### Problem details
Every line below that holds the string "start" should be copied out.

### Data
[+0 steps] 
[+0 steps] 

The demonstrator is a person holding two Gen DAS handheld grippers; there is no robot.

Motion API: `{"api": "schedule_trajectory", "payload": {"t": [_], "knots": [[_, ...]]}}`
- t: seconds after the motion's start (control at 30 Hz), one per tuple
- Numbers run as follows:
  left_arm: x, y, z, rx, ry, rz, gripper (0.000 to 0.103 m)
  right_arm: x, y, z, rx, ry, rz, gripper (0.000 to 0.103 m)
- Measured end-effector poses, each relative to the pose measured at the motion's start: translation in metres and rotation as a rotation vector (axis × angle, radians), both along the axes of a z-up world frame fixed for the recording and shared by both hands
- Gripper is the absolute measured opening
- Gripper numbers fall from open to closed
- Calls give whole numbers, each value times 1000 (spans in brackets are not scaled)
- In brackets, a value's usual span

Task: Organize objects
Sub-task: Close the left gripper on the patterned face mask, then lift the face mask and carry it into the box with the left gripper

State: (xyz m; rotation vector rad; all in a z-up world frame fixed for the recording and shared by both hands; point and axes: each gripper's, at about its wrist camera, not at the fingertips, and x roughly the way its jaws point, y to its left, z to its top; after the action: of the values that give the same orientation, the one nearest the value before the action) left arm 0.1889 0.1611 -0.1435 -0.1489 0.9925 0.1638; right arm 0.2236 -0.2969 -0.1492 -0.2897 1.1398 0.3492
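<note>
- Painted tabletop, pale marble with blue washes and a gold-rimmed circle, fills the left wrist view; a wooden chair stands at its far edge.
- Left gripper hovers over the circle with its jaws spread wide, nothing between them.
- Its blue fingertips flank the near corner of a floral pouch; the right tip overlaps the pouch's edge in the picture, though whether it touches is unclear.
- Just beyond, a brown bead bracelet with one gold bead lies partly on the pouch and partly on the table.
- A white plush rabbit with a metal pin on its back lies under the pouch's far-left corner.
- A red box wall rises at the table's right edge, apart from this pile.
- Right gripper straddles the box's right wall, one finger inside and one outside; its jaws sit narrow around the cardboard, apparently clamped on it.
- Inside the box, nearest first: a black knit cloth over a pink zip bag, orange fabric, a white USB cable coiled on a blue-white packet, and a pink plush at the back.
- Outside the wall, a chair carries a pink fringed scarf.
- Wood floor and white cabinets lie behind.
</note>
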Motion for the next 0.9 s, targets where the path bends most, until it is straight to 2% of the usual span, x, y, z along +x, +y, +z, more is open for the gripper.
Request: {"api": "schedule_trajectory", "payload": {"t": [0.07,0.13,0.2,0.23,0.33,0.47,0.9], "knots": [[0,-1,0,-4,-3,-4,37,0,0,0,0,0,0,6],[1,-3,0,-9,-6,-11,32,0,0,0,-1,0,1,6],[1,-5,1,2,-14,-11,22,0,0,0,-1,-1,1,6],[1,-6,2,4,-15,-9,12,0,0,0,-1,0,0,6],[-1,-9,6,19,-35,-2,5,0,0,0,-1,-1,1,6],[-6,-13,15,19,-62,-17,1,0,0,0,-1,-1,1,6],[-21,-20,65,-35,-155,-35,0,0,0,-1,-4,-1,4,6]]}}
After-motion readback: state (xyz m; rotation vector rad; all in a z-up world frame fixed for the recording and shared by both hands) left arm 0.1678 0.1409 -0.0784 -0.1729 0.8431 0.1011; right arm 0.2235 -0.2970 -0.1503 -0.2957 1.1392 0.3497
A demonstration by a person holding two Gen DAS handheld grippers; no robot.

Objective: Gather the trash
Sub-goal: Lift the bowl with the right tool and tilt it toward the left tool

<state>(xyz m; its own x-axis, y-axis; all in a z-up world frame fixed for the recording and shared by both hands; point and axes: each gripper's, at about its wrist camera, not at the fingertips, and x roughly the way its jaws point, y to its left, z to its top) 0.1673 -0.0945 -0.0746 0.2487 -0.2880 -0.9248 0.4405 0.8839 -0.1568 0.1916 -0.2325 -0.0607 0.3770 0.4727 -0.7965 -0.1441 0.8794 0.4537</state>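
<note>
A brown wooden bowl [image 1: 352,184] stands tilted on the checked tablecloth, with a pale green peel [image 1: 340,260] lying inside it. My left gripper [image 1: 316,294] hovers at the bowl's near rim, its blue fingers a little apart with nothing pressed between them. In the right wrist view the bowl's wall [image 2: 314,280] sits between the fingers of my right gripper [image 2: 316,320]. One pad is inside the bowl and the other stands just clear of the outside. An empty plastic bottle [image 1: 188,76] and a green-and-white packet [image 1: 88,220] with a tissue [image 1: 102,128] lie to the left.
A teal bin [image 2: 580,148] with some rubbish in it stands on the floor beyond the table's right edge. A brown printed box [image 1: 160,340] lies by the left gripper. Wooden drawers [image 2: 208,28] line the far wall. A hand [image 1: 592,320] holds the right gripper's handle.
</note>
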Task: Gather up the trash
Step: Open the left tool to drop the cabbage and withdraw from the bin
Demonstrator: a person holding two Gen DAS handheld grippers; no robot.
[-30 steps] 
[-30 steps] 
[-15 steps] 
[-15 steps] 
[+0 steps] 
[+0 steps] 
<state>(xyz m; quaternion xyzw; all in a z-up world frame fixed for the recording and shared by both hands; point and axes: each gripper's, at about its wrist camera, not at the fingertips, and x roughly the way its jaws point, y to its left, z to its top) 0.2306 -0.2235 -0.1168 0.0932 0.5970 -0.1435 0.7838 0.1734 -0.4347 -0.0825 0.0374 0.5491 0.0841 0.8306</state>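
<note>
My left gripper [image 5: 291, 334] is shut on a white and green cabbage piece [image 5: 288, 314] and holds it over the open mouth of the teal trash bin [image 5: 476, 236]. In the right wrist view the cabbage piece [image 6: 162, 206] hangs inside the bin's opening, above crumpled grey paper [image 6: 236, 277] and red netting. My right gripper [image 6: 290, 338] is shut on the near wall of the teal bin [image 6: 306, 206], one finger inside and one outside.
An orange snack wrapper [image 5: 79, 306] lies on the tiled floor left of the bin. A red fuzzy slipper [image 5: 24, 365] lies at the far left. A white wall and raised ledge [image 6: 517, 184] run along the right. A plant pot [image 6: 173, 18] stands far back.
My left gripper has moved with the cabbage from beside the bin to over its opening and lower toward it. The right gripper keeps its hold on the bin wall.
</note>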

### Solution
- t: seconds after the motion's start (control at 30 Hz), one per tuple
- Measured end-effector poses, each relative to the pose measured at the motion's start: translation in metres and rotation as a rotation vector (axis × angle, radians), both along the axes of a z-up world frame fixed for the recording and shared by both hands

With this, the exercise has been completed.